__WHAT IS NEEDED__: Reproduce the listing that follows so that each line matches the original exactly.

__DATA SECTION__:
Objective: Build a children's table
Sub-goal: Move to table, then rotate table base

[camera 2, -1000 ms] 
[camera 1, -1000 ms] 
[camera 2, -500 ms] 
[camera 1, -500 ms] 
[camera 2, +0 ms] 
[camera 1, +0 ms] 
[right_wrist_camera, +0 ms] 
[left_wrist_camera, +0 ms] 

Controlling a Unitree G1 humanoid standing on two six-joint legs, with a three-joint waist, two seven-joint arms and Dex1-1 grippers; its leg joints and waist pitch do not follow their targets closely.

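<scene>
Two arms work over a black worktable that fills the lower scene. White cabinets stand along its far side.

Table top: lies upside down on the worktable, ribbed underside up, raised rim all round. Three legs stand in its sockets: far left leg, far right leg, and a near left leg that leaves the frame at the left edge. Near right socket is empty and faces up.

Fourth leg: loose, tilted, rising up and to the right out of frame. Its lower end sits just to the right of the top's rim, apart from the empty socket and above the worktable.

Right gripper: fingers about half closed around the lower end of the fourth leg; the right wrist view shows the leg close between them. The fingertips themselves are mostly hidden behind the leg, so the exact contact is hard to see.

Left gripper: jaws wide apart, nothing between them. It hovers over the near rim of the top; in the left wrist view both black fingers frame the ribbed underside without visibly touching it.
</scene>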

__YOUR RESPONSE__:
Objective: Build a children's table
Sub-goal: Move to table, then rotate table base

[camera 2, -1000 ms] 
[camera 1, -1000 ms] 
[camera 2, -500 ms] 
[camera 1, -500 ms] 
[camera 2, +0 ms] 
[camera 1, +0 ms] 
[right_wrist_camera, +0 ms] 
[left_wrist_camera, +0 ms] 

Controlling a Unitree G1 humanoid standing on two six-joint legs, with a three-joint waist, two seven-joint arms and Dex1-1 grippers; its leg joints and waist pitch do not follow their targets closely.

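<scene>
Two arms work over a black worktable that fills the lower scene. White cabinets stand along its far side.

Table top: lies upside down on the worktable, ribbed underside up, raised rim all round. Three legs stand in its sockets: far left leg, far right leg, and a near left leg that leaves the frame at the left edge. Near right socket is empty and faces up.

Fourth leg: loose, tilted, rising up and to the right out of frame. Its lower end sits just to the right of the top's rim, apart from the empty socket and above the worktable.

Right gripper: fingers about half closed around the lower end of the fourth leg; the right wrist view shows the leg close between them. The fingertips themselves are mostly hidden behind the leg, so the exact contact is hard to see.

Left gripper: jaws wide apart, nothing between them. It hovers over the near rim of the top; in the left wrist view both black fingers frame the ribbed underside without visibly touching it.
</scene>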

Nothing else is needed, and the exercise is over.